The shape of the flex sensor was extended using the TPU printing so that the toe could activate the splay sensor even when the little toe is pointing higher up, or lower down.
Electronics side
I've had two separate electronics implementations:
- ESP32 with Wi-Fi and OSC
- Tundra Tracker Developer board with SteamVR Input and a separate OSC application to process those inputs
Software side
Interpretation of signals
Instead of directly mapping individual toes, I want to interpret the few sensor data together as indicators of various foot gestures that I'll mix together.

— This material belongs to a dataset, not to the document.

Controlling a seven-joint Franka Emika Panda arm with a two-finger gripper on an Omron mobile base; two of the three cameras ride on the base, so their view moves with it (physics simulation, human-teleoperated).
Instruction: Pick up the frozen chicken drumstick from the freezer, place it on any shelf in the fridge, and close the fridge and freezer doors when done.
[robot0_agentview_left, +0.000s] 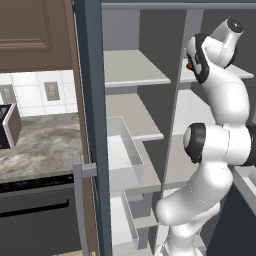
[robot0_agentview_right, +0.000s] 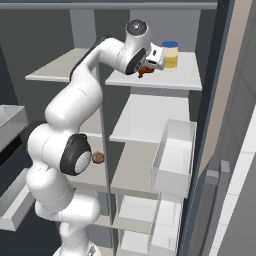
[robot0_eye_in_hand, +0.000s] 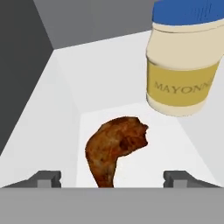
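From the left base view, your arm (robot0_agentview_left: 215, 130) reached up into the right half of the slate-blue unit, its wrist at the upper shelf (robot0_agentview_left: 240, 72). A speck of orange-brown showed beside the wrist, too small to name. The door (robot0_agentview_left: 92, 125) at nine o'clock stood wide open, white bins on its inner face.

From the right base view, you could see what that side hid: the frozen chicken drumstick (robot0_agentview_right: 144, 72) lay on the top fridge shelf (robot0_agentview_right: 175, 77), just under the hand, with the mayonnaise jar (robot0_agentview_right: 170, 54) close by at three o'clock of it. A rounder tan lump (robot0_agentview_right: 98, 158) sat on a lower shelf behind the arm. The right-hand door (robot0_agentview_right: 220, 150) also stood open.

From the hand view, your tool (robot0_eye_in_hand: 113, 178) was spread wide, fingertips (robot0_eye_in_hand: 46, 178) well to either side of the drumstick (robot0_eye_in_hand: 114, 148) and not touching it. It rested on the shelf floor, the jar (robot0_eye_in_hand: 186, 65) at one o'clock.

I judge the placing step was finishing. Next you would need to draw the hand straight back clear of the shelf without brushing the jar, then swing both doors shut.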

| 1st Down | 2nd Down | 5th Splay | Toe estimate | What happens? |
|---|---|---|---|---|
| 🕯️ | ⭕⭕⭕⭕⭕ | The pose of the foot at rest on a flat surface has a residual signal on the Big toe, because the sensor is slightly curled at rest. | ||
| ❄️ | ❔ | ❔ | 🔼🔼🔼🔼🔼 | If the residual signal on the Big toe becomes 0, this could indicate an up-curl of the foot. |
| 🔥 | ⭕⭕⭕⭕▶️ | The 5th toe is splayed. | ||
| 🔥 | 🔇 | ⭕🔽🔽🔽🔽 | When the 2nd toe is down, the 5th splay signal becomes irrelevant as the sensor becomes squished by the down-curl forces. Personally, I cannot splay my little toe when my 2nd toe is down, so there's no need to consider splaying and down-curling simultaneously anyways. | |
| 🔥 | ️⬇️⭕⭕⭕⭕ | Big toe is straight: Only the proximal joint is curled. | ||
| 🔥 | 🔥 | ◀️⭕⭕⭕▶️ | Big toe is straight, and the 5th toe is splayed. This can almost be considered a Big toe splay, as lateral control of the Big toe is difficult when the 5th toe is splayed. | |
| 🔥 | 🔥 | 🔇 | 🔽🔽🔽🔽🔽 | If the 2nd curls while the Big toe is curled, then the Big toe distal is curled. |
| 🔥🔥 | 🔇 | 🔼⏬⏬⏬⏬ | If the 2nd toe has a large down-curl force, all of the toes proximal joints are curled except for the Big toe. It's also very difficult to down-curl the 2nd toe without up-curling the Big toe. | |
| 🔥 | 🔥🔥❗ | 🔇 | ⏬⏬⏬⏬⏬ | All of the toes proximal joints are curled. (⚠️ Stateful pose) |
| 🔥❗ | 🔥🔥 | 🔇 | ▶️⏬⏬⏬⏬ | If the 2nd toe has a large down-curl force but the Big toe went from having no down-curl to having a normal down-curl, this could be interpreted as the Big toe being positioned over the 2nd toe (negative splay of the Big toe). In addition, all of the toes proximal joints are curled. (⚠️ Stateful pose) |
| 🔥🔥 | 🔥🔥 | 🔇 | 🔻🔻⏬⏬⏬ | If the Big toe and the 2nd toe have large down-curl forces, all of the toes proximal joints are curled, but the Big toe and 2nd toe can curl much more together than alone. |
Blend tree on paper
I made a draft of the blend tree I was going to create:
First blend tree prototype
This is the first blend tree I'm using, to give a sense, using the big toe and 2nd toe inputs.
Each point has a different animation, although some are repeating in order to interpolate properly.
Some of those points are blend trees themselves, in order to use the 5th toe input.